AirAsia: more than an airline

posted on 1st December 2022
AirAsia: more than an airline

Muhammad Sharir, Network Planning Manager at the AirAsia Group, took to the exhibition stage to explain to Routes delegates how the structure of south-east Asia’s pioneering low-cost airline is evolving and recovering.
“We are no longer just an airline” was his key message, with a name change to Capital A which “reflects the Group’s new core business strategy as an investment holding company with a portfolio of synergistic travel and lifestyle businesses, which have rapidly transformed the AirAsia brand into much more than just an airline”.
The carriers remain the largest components of Capital A, for now, but the holding also contains a travel web app, logistics businesses, financial services, a “ventures builder” and aviation services such as maintenance and overhaul. Capital A was launched in February 2022. According to Sharir, the vision of AirAsia founder Tony Fernandes is for non-airline businesses to grow to 50% of the group’s revenue base over the next few years.
The AirAsia airlines were hit hard by the pandemic, seeing revenues plummet in 2021 as travel was stunted. AirAsia has four operational airlines in Malaysia, Thailand, Indonesia, and Philippines. In 2021, total passenger numbers fell to under 5 million.
However, recovery is underway with 50-60% of traffic and its fleet back at the time of Routes, said Sharir. The rebound would be faster still if China were open, as that represents 24% of its market.

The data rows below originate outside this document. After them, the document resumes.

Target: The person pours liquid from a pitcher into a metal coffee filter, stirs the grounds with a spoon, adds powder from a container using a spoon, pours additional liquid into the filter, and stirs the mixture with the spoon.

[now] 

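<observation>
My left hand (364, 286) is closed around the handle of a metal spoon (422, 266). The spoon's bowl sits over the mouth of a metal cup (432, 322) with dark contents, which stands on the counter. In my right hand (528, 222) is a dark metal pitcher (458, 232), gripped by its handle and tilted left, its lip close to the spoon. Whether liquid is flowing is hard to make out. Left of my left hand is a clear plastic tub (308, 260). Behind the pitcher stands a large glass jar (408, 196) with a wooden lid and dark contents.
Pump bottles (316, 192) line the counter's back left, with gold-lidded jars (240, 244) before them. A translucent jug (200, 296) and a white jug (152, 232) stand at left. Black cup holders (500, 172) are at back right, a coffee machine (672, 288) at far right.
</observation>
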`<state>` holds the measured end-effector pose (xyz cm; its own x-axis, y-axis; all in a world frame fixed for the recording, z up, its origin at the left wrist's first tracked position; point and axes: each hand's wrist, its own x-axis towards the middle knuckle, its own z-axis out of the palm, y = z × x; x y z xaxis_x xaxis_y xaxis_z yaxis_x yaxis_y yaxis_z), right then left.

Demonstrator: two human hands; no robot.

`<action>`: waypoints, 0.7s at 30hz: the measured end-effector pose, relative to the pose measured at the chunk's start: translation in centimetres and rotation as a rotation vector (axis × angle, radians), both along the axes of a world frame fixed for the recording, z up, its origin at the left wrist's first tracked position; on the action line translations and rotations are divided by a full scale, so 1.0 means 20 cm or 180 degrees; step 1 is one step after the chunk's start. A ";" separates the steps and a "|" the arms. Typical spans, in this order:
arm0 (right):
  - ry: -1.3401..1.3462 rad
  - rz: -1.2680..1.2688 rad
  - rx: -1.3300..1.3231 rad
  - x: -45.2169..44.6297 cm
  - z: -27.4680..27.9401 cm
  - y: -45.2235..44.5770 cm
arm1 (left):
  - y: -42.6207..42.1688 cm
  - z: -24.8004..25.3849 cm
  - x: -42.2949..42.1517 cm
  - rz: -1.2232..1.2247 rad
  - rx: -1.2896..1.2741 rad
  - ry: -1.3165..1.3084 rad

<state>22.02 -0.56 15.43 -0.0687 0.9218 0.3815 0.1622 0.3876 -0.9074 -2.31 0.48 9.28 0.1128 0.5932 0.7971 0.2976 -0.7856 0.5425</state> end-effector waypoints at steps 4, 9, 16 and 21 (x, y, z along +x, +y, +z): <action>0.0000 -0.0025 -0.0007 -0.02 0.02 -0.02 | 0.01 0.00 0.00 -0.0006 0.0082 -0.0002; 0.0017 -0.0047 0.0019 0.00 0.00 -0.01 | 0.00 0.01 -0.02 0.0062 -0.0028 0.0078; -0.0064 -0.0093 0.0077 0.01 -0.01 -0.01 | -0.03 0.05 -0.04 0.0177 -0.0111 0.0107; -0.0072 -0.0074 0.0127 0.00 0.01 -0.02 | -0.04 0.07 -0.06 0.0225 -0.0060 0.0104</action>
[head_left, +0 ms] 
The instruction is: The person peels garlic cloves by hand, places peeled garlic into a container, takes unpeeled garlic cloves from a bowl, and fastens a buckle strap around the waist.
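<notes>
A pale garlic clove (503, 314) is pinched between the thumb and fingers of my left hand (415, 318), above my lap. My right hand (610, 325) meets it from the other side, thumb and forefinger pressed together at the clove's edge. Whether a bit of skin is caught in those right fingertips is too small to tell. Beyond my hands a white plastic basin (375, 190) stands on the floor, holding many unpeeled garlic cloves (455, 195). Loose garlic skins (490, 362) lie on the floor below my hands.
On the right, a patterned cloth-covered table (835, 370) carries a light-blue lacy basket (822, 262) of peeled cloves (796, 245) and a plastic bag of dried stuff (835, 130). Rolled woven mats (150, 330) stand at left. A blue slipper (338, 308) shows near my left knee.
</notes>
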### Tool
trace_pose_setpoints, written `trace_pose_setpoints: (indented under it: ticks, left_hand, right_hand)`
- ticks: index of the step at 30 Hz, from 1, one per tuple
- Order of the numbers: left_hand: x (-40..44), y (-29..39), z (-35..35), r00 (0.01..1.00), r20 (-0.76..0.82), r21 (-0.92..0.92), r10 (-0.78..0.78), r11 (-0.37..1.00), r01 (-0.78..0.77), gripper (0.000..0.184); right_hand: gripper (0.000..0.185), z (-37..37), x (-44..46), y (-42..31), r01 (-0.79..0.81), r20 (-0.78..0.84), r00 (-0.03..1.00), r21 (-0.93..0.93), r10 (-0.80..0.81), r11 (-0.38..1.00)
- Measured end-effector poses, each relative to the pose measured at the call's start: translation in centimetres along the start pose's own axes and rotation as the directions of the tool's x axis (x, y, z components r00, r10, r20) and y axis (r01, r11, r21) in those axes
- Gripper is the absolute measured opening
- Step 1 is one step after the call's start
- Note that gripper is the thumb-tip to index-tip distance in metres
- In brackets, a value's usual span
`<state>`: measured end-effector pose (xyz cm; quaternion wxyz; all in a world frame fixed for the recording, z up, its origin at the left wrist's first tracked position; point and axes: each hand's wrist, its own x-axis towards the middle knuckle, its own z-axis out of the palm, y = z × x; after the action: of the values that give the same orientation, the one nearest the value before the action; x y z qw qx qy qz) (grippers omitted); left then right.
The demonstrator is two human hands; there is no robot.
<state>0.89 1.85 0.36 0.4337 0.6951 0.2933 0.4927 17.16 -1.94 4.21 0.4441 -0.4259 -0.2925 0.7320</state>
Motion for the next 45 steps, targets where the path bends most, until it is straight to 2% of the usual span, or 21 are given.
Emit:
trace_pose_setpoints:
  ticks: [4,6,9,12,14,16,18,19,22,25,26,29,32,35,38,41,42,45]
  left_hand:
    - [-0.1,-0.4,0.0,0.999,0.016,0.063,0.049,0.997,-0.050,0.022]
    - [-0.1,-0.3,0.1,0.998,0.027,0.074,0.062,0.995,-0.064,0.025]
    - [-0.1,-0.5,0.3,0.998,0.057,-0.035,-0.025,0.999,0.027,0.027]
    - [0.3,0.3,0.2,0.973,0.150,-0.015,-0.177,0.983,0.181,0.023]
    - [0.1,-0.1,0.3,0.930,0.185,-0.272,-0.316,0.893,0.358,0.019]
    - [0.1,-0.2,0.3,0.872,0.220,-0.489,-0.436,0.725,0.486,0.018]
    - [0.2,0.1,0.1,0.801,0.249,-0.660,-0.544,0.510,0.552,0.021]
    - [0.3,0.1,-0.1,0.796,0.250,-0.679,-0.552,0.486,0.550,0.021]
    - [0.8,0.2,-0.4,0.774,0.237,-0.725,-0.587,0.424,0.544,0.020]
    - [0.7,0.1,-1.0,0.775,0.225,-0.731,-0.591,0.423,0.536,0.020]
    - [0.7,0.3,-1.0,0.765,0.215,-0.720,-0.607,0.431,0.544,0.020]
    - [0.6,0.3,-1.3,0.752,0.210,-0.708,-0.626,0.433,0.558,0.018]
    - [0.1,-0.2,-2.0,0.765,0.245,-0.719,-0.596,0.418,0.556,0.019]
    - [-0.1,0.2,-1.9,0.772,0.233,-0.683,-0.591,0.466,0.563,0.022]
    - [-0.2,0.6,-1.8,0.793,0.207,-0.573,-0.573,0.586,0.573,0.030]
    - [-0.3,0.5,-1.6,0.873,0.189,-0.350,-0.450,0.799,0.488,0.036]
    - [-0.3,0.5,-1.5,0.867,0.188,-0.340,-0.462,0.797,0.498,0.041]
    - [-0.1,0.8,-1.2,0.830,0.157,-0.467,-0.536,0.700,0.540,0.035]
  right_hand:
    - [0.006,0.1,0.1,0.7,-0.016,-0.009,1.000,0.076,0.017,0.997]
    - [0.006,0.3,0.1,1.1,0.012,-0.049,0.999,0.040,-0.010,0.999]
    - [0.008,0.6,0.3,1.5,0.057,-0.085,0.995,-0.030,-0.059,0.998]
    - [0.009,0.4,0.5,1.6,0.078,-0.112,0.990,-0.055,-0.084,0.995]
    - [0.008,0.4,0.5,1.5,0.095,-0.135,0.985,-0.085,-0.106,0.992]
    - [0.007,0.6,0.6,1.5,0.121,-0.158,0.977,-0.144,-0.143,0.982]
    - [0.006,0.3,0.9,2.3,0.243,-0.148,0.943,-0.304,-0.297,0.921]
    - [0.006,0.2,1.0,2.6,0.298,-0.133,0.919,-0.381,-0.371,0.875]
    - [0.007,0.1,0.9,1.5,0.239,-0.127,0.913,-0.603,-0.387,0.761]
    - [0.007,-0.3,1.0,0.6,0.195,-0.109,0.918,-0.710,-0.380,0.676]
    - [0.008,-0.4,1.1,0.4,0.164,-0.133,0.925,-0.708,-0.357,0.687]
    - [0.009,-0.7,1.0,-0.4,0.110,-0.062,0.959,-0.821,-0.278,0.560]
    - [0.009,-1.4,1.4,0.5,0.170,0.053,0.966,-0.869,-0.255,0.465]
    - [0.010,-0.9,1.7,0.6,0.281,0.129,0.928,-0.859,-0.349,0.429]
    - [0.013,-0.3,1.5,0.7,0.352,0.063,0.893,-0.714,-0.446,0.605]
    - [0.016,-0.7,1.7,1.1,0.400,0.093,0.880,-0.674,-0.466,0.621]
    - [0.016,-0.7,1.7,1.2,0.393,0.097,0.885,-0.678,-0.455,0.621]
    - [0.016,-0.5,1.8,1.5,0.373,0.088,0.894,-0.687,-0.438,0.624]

At its peak in 2019, AirAsia’s airlines carried over 80 million passengers, and flew 244 aircraft on 387 routes, explains Sharir. However, it is the largest foreign carrier in eight countries where it does not have an operating certificate, demonstrating its market strength, said Sharir. In addition, there are 107 unique routes that are unserved in the region, showing there is plenty of travel demand still to be stimulated, he said.
This year the carrier has launched 24 new domestic routes and six new international ones. The aircraft that cannot be used on Chinese services are being redeployed on routes to India, Bangladesh and across south-east Asia.
Capital A’s medium-haul carrier, called AirAsia X, is reactivating its fleet of 12 Airbus A330-300s to relaunch its network around Asia-Pacific and look for growth opportunities, said Sharir. Services to Seoul, Sydney, Melbourne, Delhi and Taipei will be operating in the fourth quarter of 2022.